Reproduce exactly, from the data that follows, the line with "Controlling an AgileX", the line with "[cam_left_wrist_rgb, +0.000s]", and every line that lies between them.

○ ○ ○ ○

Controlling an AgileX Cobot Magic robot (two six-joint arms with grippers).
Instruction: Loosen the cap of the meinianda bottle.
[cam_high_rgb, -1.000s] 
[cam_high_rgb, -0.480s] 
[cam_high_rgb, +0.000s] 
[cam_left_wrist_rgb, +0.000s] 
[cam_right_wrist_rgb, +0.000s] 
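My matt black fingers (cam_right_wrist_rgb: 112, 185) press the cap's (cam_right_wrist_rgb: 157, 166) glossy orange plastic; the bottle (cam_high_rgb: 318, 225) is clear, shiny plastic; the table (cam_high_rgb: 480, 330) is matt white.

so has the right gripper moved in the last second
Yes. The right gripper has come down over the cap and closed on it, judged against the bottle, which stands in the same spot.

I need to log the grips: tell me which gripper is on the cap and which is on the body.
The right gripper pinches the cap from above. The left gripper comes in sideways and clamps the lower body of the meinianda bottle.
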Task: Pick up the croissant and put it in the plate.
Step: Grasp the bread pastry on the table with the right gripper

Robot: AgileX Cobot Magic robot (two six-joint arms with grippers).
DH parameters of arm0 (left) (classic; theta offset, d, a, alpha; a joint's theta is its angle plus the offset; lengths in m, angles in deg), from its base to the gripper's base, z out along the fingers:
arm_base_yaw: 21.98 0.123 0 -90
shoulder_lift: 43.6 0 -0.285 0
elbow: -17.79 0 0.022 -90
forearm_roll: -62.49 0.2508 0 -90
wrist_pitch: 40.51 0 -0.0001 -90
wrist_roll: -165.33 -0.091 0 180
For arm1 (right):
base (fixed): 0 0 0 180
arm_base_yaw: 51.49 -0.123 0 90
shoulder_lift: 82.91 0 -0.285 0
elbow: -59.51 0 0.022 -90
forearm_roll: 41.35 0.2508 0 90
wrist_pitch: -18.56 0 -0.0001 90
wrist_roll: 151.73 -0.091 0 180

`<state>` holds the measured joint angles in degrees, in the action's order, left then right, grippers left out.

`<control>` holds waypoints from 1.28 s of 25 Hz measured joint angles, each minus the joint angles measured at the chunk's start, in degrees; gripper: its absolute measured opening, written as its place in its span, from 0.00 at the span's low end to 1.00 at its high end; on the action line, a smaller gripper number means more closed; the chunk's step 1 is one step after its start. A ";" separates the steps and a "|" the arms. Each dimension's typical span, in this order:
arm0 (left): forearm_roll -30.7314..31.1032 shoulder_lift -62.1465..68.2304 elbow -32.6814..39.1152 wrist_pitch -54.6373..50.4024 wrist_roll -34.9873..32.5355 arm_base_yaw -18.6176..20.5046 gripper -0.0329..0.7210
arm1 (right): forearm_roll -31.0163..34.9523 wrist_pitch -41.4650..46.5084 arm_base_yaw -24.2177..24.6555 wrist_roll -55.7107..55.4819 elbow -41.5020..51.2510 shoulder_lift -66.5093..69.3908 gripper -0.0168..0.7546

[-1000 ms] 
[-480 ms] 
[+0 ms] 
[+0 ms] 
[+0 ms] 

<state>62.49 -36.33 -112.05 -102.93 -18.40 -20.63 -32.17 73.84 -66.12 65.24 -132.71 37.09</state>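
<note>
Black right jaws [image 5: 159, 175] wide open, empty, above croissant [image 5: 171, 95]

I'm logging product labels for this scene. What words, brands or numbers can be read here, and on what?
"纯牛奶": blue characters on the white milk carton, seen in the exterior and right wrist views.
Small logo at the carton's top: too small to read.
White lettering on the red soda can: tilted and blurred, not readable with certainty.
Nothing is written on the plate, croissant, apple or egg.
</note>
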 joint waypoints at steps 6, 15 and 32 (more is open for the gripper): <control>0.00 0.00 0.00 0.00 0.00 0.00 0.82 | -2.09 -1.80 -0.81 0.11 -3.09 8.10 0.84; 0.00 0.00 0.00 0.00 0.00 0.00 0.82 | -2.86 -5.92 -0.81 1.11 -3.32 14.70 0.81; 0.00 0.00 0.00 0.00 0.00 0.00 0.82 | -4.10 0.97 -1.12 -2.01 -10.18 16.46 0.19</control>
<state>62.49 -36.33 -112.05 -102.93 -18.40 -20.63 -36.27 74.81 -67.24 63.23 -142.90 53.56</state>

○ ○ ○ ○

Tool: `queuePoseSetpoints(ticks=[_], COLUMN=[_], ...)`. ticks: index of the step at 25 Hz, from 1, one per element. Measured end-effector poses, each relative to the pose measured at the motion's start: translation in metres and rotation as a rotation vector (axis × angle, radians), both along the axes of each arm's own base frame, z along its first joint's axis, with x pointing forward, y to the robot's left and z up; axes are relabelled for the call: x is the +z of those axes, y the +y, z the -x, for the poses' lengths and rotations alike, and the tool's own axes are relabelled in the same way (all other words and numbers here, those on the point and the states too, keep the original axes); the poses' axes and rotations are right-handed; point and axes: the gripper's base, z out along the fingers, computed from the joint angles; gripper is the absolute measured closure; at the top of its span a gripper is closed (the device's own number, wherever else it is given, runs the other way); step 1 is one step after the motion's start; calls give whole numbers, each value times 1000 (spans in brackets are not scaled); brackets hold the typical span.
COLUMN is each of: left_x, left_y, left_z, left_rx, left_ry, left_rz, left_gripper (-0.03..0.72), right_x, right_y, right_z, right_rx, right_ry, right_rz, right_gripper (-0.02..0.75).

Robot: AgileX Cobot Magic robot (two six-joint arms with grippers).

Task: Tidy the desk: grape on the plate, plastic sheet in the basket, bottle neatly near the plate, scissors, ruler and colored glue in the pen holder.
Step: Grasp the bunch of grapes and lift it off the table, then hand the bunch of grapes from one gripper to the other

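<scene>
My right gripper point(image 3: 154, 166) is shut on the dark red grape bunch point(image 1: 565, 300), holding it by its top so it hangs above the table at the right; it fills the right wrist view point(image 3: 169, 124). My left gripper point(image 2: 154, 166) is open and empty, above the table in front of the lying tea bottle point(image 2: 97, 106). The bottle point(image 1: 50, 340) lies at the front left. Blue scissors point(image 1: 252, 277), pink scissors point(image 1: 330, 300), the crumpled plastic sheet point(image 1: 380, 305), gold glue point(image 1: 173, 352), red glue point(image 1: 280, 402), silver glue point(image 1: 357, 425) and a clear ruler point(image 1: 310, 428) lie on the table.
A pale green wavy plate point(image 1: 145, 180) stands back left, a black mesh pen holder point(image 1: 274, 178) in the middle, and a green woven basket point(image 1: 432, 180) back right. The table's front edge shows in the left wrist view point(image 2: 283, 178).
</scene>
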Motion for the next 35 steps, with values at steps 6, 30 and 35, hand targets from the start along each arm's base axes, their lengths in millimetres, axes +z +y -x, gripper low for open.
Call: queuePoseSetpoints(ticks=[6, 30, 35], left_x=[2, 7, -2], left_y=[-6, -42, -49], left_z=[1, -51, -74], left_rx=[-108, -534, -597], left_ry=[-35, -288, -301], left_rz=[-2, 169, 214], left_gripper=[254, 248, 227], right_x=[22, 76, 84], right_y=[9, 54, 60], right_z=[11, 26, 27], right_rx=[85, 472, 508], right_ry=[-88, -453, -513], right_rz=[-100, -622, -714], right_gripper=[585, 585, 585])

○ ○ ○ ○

# Exercise result:
Controlling an AgileX Cobot Magic robot (two six-joint arms with grippers).
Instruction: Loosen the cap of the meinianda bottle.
[cam_high_rgb, -1.000s] 
[cam_high_rgb, -0.480s] 
[cam_high_rgb, +0.000s] 
[cam_left_wrist_rgb, +0.000s] 

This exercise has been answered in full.